4 Event Trends You Need to Know About
Before Sparksight, I was involved in a number of event marketing jobs, including agency work, in-house events team work, and a variety of freelance gigs. But my first “real” job out of college was at a single event production and AV company, where I learned the ropes as an event technician — running cameras, monitoring sound, programming lights, and switching video — and quickly advanced to the role of video and event producer where I managed the entire show process from pre- to post-production.
Those 10 years in the trenches taught me the importance of face-to-face interaction and helped me understand the impact that a well-executed and creative event can have on an audience. In those days, it was mostly i-mag and Power Point graphics on the screens, with some jazz music to bridge the gaps between sessions. Obviously, times have changed!
Today’s audience expects more than education and entertainment; they expect participation. Today’s top events take advantage of technology as a platform for audience engagement. Having produced and attended a number of customer conferences and trade shows this year, I’ve noticed some very clear trends in how technology is blurring the gap between the presenters and attendees. Here are some examples of what I’ve seen.
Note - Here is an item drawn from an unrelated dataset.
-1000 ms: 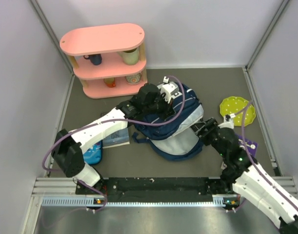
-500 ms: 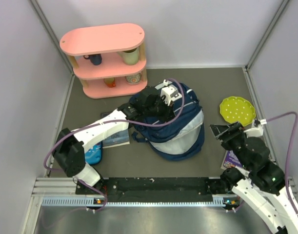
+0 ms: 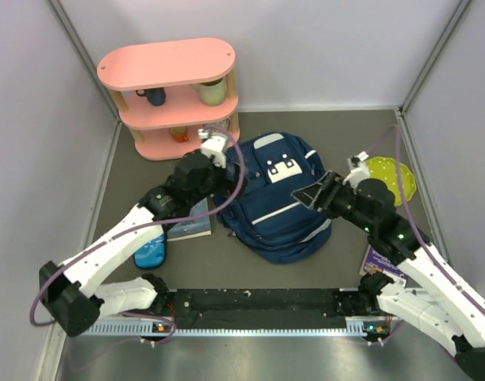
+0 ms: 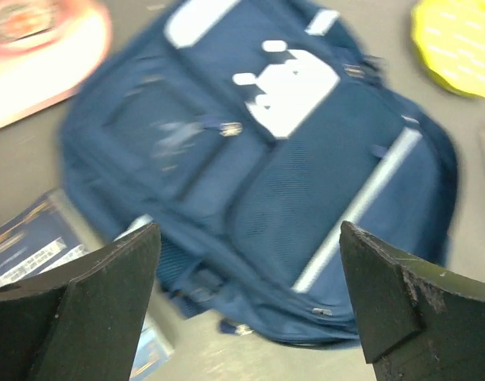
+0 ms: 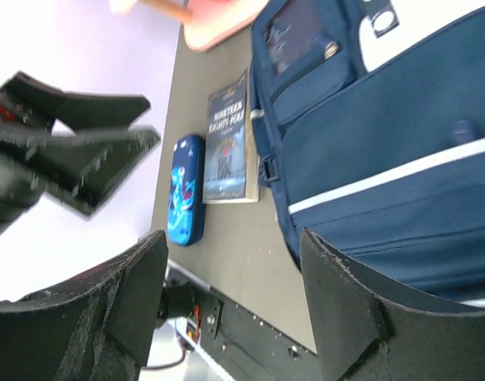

1. Seamless Integration of Social Media into Events
From audience polling to screens of live Twitter feeds, audience participation has never been more important at events. Attendees want to hear what their peers are saying as well as voice their opinions in real time, and social media provides the perfect platform. The question really comes down to how much voice should the audience have and how much do you regulate what they can (or can’t) say. In a recent event we produced in Baltimore, we had live screens throughout the venue with a Twitter feed running in real time. We had a huge amount of audience participation and only had to remove one comment during the 2.5 day conference. Generally, the audience will behave in such a public forum… but it is probably wise to have the ability to remove posts just in case someone gets a bit saucy after an evening networking event!
2. Interaction Through B.Y.O.D.
Building on the idea of Social Media Integration is the notion of B.Y.O.D. (Bring Your Own Device). With the prevalence of smartphones, tablets and event netbooks, event planners are finding that the expensive hardware of yesterday is a thing of the past. Years ago, I can recall elaborate audience polling systems that had to be set up prior to the event and used for very limited interaction. Today, B.Y.O.D. means that everyone already owns a data entry device and, perhaps more importantly, knows how to use it. Whether it’s a survey, A/B testing or simply crowdsourcing images for a “happy face” reel (see more about that below), your audience is wired and ready to participate with their own devices. You just have to come up with the cross-platform content and a plan to weave it into the overall event experience.
3. Content vs. Experience
While the notion that “content is king” may have been enough a few years ago… today’s audiences need something extra to make them rave about your event. That extra thing can be somewhat intangible, but I’ve often heard it referred to as the event “experience”. While the word seems simple enough, the experience can be an elusive thing to get right. It means that, in addition to teaching and entertaining the audience, you must engage their senses through sight, sound and smells. The ultimate goal is to make an emotional connection with the audience, which leads to an emotional connection with your brand. Try to think of every aspect of your event as an opportunity to create this experience… from registration, to arrival at the venue, to meals, to the “off hours” of the event. A proactive approach can turn the little moments at the event to a big success in the eyes of the attendee.
4. Crowdsourcing Content and Promotion
With today’s hyper-wired audience, content produced by your audience is an often-untapped treasure trove that you should consider using in your program. Obviously Tweets and blogs can become part of the “community” of people you have gathered together for the event. In addition however, pictures, videos, product reviews, and innovative ideas that come straight from your attendee base can be huge assets to your program. The power behind these bits of content is their authenticity. They were not created in the “ivory tower” of your marketing department, but rather, by real customers, partners and users of your products. Their thoughts, opinions and content can serve as a powerful supplement to your existing presentations.
The world of events and in-person marketing is evolving. These event trends offer many new opportunities to engage your audience and ultimately create a long-term relationship with your brand.